● Source material
= = = = =

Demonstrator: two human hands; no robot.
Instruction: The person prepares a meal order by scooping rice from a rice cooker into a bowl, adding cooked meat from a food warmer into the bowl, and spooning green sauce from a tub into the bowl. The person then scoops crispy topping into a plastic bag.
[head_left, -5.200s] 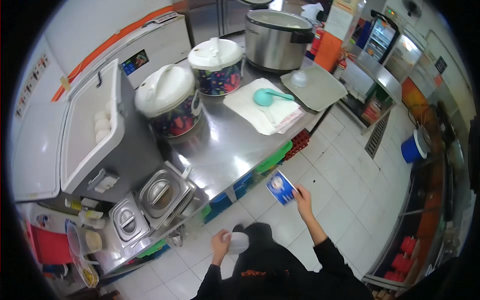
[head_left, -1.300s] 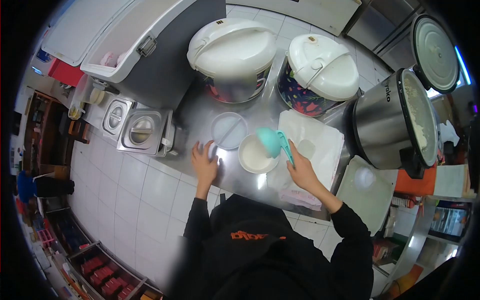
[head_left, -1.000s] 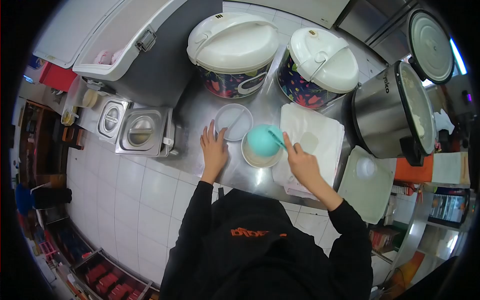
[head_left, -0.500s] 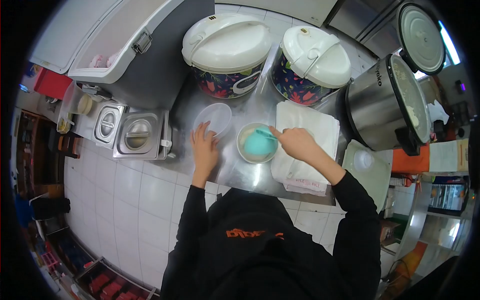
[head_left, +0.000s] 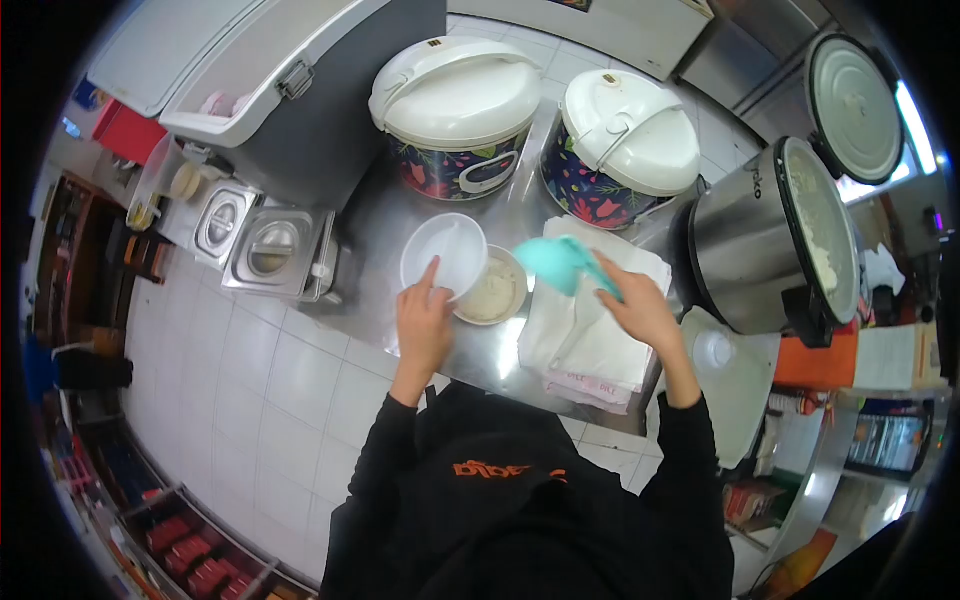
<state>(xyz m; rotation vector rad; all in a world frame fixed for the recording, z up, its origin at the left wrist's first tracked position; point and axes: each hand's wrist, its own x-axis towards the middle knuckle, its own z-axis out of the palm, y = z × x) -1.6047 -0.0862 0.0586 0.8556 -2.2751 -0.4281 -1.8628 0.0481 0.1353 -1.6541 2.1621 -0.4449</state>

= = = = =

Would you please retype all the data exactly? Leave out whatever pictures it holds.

Demonstrator: two human hands; no robot.
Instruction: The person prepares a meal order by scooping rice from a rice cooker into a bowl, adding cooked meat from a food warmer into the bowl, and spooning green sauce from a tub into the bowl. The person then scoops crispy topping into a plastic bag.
[head_left, -5.200s] 
[head_left, -1.300s] 
[head_left, -1.000s] 
[head_left, -0.500s] 
[head_left, +0.000s] 
<state>(xyz m; rotation vector rad; all in a world frame fixed for the recording, z up, its origin at the left wrist's first tracked position; point and axes: each hand's wrist, its own x-axis towards the middle knuckle, its own z-axis out of the palm, y = z × x) -1.6047 -0.0862 0.0586 0.8556 -2.2751 -0.4281 -1.8628 0.0481 0.1353 -1.6541 2.1621 -0.4449</state>

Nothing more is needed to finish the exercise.